Work required: Skip the pictures. Output only the lines below starting at the line with "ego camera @" and ending at the line with "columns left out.", both ends included, exactly as they are.

Dataset entries
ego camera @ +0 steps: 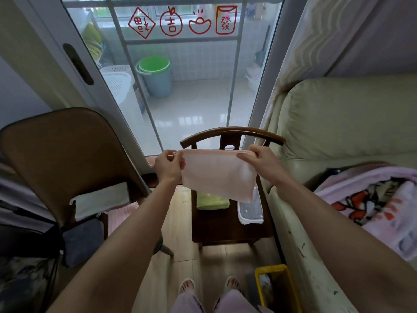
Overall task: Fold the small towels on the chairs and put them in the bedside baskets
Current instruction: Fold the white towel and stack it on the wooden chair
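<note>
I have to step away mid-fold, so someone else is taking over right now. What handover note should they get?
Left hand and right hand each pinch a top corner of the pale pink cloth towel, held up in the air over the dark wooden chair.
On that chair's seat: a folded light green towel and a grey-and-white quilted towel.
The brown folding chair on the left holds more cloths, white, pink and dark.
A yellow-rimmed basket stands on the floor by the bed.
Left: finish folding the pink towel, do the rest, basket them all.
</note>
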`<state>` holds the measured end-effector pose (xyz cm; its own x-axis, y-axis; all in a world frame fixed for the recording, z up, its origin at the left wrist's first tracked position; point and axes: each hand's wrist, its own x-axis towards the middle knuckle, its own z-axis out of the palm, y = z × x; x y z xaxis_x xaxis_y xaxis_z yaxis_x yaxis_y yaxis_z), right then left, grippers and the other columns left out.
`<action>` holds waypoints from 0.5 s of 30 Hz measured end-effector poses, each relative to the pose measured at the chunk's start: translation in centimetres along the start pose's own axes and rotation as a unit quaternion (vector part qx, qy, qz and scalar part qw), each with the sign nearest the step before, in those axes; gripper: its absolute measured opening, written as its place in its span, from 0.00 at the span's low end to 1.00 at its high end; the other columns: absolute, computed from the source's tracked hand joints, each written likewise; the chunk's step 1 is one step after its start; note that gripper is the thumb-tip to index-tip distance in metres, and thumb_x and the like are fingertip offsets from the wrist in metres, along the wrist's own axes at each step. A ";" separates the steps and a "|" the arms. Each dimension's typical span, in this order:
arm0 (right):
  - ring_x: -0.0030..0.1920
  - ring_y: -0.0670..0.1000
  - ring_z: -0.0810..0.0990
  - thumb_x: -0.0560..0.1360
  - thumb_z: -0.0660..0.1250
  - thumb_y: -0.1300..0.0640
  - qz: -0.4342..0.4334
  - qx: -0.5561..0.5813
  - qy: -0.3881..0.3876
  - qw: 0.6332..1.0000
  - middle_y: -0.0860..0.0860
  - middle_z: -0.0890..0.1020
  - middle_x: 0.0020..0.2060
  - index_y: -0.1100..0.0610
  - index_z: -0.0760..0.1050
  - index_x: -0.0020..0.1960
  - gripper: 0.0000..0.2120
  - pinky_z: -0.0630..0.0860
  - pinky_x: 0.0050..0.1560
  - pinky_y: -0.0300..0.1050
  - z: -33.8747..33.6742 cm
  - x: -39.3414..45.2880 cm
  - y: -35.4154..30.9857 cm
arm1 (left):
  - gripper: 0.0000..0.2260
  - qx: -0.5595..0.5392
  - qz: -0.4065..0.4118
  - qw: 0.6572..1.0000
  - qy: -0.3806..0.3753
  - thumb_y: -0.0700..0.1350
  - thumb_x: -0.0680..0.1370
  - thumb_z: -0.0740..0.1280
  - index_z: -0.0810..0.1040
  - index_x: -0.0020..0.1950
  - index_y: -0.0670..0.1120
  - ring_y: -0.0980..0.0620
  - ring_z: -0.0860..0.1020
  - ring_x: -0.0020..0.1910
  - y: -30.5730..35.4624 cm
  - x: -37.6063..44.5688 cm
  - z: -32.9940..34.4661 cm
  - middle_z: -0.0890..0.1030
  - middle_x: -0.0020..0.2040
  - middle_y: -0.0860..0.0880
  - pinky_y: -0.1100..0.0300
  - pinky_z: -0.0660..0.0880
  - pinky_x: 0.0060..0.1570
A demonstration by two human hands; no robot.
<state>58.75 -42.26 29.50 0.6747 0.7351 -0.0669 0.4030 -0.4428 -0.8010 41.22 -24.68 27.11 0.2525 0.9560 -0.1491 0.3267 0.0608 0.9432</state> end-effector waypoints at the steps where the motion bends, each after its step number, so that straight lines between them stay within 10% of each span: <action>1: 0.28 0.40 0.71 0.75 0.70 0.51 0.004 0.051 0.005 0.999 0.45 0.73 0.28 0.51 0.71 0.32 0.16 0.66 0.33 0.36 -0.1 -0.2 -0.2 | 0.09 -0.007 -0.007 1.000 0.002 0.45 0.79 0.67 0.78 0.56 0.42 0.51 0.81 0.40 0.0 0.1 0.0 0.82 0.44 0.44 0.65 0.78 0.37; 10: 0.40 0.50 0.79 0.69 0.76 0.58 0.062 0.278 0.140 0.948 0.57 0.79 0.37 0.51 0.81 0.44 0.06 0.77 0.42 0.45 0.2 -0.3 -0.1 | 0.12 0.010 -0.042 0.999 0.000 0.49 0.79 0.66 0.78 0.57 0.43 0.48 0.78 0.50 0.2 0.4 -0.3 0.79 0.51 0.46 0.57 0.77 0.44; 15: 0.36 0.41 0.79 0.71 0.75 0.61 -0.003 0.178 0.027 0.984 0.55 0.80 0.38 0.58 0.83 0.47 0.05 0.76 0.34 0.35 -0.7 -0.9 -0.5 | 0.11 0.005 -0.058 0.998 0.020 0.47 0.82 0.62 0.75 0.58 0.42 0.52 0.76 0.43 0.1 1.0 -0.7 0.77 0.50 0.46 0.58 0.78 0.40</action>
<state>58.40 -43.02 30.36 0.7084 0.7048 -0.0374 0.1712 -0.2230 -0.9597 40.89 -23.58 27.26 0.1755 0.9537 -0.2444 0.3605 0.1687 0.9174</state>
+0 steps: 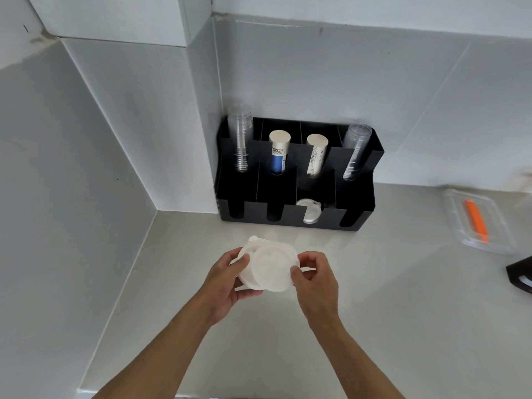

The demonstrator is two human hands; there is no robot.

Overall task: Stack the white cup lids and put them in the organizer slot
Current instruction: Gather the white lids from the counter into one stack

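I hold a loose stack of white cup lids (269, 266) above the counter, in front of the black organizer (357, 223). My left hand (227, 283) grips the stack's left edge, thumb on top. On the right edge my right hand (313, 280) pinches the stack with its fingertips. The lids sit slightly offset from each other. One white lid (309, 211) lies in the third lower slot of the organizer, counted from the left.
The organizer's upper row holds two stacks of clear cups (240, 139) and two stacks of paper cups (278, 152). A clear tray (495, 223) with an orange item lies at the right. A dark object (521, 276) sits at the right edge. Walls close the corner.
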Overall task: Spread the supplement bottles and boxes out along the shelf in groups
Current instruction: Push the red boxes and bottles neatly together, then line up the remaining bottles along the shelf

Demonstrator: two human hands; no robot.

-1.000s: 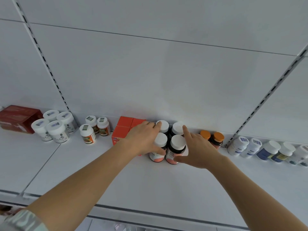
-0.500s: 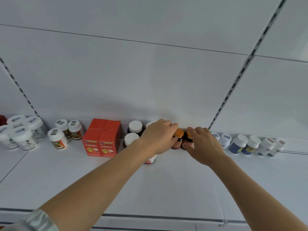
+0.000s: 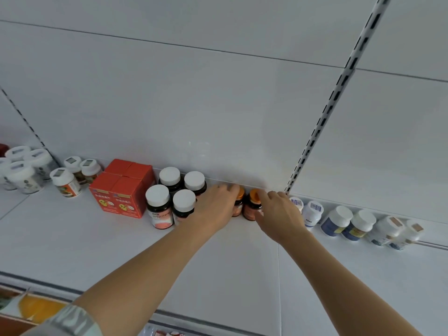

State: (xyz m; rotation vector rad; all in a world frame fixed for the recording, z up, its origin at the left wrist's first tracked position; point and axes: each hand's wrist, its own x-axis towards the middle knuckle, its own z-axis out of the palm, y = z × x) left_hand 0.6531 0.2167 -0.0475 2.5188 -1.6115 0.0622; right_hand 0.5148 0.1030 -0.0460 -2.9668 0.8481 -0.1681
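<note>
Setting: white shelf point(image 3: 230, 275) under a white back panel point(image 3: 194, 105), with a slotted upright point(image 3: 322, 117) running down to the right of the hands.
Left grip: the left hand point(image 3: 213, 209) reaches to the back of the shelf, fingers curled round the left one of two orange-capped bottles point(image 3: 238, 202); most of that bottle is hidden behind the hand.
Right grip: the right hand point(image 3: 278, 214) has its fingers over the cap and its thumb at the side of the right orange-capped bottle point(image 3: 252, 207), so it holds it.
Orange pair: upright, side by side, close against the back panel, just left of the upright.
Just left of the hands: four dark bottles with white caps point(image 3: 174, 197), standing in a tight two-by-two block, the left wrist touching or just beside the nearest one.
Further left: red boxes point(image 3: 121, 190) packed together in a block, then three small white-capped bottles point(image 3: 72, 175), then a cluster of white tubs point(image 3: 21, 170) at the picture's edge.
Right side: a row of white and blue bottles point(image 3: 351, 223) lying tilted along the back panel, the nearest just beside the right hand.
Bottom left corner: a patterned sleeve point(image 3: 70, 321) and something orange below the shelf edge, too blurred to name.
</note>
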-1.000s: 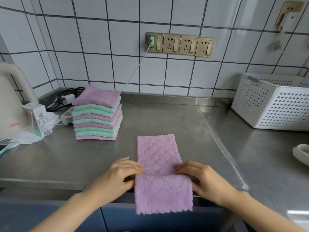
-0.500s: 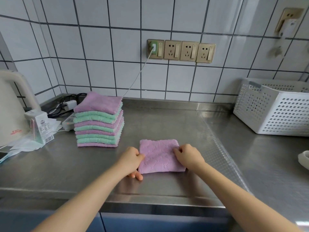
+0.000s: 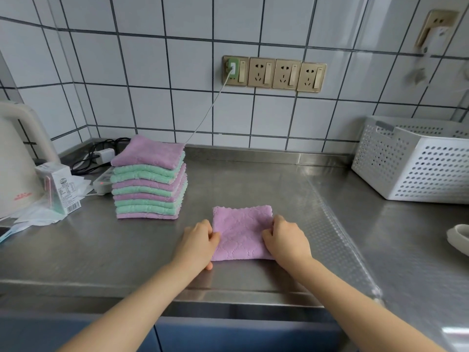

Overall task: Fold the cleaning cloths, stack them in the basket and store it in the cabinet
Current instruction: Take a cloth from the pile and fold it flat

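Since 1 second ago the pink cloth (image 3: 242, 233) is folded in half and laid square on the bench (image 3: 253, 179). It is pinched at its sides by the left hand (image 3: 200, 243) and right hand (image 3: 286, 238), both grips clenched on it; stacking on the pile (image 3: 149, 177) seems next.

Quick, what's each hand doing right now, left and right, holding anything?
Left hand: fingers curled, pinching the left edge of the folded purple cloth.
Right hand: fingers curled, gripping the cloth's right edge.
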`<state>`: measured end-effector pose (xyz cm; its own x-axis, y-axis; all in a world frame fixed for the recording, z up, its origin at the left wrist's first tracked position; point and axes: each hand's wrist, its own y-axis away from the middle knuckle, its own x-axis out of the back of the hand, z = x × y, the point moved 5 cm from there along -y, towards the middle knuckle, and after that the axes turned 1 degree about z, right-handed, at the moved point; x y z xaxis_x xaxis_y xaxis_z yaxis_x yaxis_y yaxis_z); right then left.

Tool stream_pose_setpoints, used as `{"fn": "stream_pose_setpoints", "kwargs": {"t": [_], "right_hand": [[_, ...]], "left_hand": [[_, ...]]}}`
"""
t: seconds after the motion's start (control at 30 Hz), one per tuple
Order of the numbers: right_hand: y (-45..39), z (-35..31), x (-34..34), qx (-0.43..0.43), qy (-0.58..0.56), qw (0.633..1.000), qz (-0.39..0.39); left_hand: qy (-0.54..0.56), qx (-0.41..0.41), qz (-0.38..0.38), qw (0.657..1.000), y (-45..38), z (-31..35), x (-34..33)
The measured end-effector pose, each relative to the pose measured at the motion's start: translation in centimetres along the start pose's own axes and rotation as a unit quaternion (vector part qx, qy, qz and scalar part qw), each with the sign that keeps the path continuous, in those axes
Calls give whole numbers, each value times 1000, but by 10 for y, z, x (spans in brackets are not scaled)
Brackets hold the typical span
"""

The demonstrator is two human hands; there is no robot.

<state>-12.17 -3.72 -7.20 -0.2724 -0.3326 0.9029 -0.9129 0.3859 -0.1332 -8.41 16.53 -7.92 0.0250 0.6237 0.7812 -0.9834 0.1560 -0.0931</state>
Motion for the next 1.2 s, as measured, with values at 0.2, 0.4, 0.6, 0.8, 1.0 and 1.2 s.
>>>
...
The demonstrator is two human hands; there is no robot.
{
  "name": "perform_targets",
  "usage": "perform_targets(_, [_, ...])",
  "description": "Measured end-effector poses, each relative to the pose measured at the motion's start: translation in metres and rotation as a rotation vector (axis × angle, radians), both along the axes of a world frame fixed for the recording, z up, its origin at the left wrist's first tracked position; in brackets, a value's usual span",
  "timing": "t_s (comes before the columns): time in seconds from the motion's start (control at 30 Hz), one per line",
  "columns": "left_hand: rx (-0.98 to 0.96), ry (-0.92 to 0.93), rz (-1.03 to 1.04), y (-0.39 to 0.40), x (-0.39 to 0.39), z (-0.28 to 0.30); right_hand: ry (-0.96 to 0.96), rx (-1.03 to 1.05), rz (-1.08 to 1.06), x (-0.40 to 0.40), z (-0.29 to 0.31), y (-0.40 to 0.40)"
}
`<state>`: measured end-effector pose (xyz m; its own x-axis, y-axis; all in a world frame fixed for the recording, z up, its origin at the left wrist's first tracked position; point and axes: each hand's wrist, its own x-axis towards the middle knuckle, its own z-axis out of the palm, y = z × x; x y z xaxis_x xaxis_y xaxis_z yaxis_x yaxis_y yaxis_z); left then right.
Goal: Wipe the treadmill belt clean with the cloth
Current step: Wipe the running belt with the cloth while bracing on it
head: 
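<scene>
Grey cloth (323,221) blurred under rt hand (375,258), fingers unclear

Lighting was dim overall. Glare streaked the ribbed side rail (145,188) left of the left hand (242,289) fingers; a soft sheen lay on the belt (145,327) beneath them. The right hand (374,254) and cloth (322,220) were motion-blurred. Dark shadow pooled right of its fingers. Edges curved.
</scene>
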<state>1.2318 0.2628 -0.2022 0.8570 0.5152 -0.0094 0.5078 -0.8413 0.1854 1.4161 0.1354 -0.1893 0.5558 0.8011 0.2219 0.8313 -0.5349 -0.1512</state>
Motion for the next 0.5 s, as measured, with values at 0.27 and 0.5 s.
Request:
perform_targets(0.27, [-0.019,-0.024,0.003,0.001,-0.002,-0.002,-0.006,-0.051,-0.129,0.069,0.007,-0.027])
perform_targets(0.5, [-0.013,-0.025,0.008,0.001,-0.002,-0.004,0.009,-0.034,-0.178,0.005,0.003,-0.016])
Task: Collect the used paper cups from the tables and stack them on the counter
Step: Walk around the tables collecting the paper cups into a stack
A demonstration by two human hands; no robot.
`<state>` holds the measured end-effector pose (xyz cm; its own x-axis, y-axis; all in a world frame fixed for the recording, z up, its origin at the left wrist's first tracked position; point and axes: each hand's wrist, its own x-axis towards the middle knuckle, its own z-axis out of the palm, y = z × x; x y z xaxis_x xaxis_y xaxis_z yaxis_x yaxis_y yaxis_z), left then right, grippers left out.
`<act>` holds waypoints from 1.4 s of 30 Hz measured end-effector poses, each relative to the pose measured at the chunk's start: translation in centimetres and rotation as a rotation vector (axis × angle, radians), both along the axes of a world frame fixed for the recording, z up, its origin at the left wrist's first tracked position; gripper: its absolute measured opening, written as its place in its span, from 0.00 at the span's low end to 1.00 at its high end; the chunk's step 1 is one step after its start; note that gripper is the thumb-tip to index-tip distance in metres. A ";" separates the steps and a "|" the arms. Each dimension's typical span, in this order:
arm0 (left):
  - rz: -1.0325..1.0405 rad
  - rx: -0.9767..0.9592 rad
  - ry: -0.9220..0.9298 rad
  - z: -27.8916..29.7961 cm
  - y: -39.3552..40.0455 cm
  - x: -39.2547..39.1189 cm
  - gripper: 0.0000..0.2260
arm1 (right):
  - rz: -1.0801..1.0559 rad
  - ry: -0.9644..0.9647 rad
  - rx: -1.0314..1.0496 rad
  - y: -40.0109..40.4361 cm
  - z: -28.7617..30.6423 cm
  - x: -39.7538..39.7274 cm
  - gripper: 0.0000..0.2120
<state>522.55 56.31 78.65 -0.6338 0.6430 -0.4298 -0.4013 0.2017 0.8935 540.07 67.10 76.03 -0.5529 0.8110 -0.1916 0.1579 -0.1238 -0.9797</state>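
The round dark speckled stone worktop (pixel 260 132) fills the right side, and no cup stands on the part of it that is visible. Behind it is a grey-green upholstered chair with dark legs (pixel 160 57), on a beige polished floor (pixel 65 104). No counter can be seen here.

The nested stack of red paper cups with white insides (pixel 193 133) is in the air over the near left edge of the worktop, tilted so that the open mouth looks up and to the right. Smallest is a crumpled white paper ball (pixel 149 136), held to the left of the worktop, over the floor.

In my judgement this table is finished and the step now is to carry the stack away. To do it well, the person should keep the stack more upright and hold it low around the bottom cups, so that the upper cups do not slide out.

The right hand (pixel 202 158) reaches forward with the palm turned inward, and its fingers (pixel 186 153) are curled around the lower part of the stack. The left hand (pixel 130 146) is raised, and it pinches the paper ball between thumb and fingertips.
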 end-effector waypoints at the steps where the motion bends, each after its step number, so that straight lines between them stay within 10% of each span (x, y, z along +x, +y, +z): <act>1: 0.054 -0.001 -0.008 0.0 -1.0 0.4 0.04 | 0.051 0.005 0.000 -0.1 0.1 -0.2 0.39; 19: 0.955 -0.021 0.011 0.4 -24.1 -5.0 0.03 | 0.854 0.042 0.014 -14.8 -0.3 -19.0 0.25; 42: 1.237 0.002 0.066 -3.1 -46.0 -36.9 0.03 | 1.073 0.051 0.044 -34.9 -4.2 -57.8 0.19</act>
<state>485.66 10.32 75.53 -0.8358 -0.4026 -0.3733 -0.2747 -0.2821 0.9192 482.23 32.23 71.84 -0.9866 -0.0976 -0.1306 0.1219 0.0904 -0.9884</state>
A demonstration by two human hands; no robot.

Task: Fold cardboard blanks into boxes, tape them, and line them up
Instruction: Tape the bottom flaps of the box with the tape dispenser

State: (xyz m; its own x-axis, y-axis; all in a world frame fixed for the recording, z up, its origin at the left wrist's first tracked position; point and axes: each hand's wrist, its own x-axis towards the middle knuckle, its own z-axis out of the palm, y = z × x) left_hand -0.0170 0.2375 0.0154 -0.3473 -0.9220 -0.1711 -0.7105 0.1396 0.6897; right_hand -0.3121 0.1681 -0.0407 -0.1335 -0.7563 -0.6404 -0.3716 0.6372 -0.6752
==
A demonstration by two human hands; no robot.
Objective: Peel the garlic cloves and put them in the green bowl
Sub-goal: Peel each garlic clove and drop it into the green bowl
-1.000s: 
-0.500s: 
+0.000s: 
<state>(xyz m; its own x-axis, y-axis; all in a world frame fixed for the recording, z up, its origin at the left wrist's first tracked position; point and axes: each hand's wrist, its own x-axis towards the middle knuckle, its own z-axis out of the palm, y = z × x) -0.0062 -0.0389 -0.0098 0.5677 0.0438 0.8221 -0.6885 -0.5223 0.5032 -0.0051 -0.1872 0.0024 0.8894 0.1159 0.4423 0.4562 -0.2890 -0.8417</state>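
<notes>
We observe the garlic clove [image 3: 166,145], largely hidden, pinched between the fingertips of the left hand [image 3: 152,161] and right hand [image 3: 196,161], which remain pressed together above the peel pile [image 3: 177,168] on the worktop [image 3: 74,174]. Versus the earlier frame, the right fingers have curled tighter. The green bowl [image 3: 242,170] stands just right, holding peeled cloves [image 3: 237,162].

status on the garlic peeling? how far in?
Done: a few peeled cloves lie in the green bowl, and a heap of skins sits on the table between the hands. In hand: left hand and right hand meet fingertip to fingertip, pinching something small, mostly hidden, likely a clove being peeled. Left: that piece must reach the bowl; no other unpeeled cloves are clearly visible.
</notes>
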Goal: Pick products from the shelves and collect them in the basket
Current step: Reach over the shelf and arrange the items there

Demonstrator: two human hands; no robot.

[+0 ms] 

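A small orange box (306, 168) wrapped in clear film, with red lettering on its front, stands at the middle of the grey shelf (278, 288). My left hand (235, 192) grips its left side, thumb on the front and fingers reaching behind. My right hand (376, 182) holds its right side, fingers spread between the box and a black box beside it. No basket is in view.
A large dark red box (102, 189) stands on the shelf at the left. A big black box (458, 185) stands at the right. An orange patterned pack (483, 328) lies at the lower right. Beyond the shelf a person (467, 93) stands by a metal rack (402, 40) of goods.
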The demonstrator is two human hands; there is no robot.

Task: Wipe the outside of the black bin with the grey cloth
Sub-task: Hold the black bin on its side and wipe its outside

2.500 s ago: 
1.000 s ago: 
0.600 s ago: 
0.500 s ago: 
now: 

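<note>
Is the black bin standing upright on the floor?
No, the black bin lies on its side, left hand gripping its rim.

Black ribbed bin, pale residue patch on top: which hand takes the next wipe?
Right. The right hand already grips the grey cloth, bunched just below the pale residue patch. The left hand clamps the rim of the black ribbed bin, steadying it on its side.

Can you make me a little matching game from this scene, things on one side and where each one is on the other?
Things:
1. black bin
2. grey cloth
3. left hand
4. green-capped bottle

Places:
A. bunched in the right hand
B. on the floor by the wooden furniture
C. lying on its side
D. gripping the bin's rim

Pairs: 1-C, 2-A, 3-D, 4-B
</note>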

Answer:
ego camera @ +0 steps: 
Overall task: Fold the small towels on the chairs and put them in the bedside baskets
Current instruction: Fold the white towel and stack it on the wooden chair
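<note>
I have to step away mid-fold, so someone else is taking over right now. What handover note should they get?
Left hand and right hand each pinch a top corner of the pale pink cloth towel, held up in the air over the dark wooden chair.
On that chair's seat: a folded light green towel and a grey-and-white quilted towel.
The brown folding chair on the left holds more cloths, white, pink and dark.
A yellow-rimmed basket stands on the floor by the bed.
Left: finish folding the pink towel, do the rest, basket them all.
</note>
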`<state>` holds the measured end-effector pose (xyz cm; its own x-axis, y-axis; all in a world frame fixed for the recording, z up, its origin at the left wrist's first tracked position; point and axes: each hand's wrist, its own x-axis towards the middle knuckle, its own z-axis out of the palm, y = z × x; x y z xaxis_x xaxis_y xaxis_z yaxis_x yaxis_y yaxis_z), right then left, grippers and the other columns left out.

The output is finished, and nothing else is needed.